Items from a dataset:
^^^^^^^^^^^^^^^^

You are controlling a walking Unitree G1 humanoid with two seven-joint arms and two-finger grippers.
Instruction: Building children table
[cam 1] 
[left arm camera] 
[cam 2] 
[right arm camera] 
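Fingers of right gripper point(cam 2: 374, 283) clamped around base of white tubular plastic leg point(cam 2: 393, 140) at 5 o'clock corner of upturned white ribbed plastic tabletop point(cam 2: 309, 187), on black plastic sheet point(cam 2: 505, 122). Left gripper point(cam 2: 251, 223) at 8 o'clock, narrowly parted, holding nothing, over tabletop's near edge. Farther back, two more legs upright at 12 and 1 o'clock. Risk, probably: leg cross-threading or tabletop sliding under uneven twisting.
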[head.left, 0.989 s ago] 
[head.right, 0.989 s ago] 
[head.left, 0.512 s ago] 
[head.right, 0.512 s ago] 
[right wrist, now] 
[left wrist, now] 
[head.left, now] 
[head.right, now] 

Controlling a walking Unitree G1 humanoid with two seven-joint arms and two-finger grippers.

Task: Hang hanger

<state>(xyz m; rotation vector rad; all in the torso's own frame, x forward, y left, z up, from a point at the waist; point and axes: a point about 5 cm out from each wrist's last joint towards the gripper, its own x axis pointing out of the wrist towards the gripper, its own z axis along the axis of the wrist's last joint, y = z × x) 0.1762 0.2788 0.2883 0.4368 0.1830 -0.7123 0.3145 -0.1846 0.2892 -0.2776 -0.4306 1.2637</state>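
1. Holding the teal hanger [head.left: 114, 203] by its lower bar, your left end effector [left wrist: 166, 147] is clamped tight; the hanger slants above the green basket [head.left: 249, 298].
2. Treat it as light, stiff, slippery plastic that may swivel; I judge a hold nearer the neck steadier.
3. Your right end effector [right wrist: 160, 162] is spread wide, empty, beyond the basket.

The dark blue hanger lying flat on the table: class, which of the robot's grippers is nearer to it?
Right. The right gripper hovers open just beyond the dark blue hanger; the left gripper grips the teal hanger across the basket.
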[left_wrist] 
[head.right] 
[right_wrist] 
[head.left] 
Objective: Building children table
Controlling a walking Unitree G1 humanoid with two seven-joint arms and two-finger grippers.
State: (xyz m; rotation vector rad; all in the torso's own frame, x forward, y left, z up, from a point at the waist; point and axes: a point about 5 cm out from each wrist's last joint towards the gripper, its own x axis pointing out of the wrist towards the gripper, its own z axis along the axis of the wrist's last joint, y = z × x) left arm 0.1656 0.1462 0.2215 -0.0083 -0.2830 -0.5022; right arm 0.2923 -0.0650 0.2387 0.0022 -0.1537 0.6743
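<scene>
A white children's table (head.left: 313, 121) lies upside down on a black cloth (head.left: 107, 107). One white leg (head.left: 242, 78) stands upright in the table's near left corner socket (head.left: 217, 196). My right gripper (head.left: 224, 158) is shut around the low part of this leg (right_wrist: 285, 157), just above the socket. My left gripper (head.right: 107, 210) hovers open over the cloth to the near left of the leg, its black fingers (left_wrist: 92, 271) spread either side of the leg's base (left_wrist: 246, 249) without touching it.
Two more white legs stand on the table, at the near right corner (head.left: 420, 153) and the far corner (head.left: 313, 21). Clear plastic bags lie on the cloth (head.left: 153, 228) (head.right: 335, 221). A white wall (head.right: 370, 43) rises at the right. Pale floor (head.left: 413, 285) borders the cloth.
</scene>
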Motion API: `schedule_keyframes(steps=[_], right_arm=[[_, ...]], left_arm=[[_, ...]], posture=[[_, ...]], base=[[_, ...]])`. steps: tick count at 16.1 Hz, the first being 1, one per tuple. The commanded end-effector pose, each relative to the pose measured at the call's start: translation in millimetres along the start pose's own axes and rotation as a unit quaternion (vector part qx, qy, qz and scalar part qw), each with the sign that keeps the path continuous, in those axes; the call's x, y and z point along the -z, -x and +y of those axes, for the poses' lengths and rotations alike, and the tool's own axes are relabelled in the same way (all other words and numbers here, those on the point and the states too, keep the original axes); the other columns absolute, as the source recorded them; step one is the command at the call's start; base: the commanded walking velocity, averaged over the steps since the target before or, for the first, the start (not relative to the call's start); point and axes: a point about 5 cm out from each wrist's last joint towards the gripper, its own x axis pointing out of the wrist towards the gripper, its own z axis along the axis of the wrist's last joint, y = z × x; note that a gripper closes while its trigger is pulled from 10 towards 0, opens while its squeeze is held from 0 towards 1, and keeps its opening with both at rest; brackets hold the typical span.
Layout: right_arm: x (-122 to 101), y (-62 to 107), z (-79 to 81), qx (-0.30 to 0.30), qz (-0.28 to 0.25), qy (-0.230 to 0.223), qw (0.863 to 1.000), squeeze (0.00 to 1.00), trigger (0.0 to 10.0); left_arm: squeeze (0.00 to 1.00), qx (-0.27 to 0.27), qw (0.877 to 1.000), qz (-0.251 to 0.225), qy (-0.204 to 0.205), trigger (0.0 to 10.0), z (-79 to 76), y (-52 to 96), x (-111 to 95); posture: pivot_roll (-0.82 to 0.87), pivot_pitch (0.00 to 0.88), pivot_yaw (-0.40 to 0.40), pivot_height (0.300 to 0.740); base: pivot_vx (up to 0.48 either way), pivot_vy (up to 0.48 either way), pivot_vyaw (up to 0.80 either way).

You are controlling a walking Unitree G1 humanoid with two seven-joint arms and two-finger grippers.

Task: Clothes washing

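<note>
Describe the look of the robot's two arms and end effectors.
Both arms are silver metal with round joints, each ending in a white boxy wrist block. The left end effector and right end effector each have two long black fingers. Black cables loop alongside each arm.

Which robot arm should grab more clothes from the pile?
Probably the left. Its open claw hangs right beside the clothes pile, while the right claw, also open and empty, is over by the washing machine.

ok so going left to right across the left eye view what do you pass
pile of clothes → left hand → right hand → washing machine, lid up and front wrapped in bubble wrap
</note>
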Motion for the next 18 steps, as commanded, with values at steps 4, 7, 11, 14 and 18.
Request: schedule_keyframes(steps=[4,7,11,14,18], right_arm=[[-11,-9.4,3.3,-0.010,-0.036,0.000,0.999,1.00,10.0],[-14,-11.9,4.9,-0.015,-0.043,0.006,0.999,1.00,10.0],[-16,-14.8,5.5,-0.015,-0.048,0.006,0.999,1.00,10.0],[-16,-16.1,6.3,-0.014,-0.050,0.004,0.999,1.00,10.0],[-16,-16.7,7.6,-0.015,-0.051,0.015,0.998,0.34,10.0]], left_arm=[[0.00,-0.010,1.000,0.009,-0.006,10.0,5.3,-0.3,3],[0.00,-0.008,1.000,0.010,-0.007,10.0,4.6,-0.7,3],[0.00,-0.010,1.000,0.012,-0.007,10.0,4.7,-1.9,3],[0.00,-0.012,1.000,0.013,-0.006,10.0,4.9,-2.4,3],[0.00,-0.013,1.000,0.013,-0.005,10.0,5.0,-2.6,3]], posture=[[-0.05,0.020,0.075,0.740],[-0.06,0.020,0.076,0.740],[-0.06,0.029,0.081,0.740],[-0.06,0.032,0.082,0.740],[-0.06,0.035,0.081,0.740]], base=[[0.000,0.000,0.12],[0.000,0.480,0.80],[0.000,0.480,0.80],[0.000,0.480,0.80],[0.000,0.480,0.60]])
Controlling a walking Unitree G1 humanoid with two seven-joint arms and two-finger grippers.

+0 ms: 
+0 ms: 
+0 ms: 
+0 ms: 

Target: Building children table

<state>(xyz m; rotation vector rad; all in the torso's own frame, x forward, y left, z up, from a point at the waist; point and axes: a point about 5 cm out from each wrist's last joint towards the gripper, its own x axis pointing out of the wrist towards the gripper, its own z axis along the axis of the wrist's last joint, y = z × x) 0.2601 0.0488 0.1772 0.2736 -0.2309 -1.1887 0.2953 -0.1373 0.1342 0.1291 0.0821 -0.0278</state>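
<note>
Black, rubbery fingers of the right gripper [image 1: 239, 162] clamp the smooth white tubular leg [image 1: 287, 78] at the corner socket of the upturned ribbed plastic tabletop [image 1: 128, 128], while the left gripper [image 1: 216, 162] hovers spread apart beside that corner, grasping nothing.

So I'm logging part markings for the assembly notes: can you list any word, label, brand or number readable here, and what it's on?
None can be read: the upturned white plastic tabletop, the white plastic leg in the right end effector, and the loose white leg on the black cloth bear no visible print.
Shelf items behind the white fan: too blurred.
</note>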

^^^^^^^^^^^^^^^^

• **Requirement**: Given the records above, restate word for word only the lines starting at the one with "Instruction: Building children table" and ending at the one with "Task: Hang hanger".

• **Output of the exercise**:
Instruction: Building children table
[cam 1] 
[left arm camera] 
[cam 2] 
[right arm camera] 
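Fingers of right gripper point(cam 2: 374, 283) clamped around base of white tubular plastic leg point(cam 2: 393, 140) at 5 o'clock corner of upturned white ribbed plastic tabletop point(cam 2: 309, 187), on black plastic sheet point(cam 2: 505, 122). Left gripper point(cam 2: 251, 223) at 8 o'clock, narrowly parted, holding nothing, over tabletop's near edge. Farther back, two more legs upright at 12 and 1 o'clock. Risk, probably: leg cross-threading or tabletop sliding under uneven twisting.
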[head.left, 0.989 s ago] 
[head.right, 0.989 s ago] 
[head.left, 0.512 s ago] 
[head.right, 0.512 s ago] 
[right wrist, now] 
[left wrist, now] 
[head.left, now] 
[head.right, now] 

Controlling a walking Unitree G1 humanoid with two seven-joint arms and two-finger grippers.

Task: Hang hanger

This exercise has nothing more to it.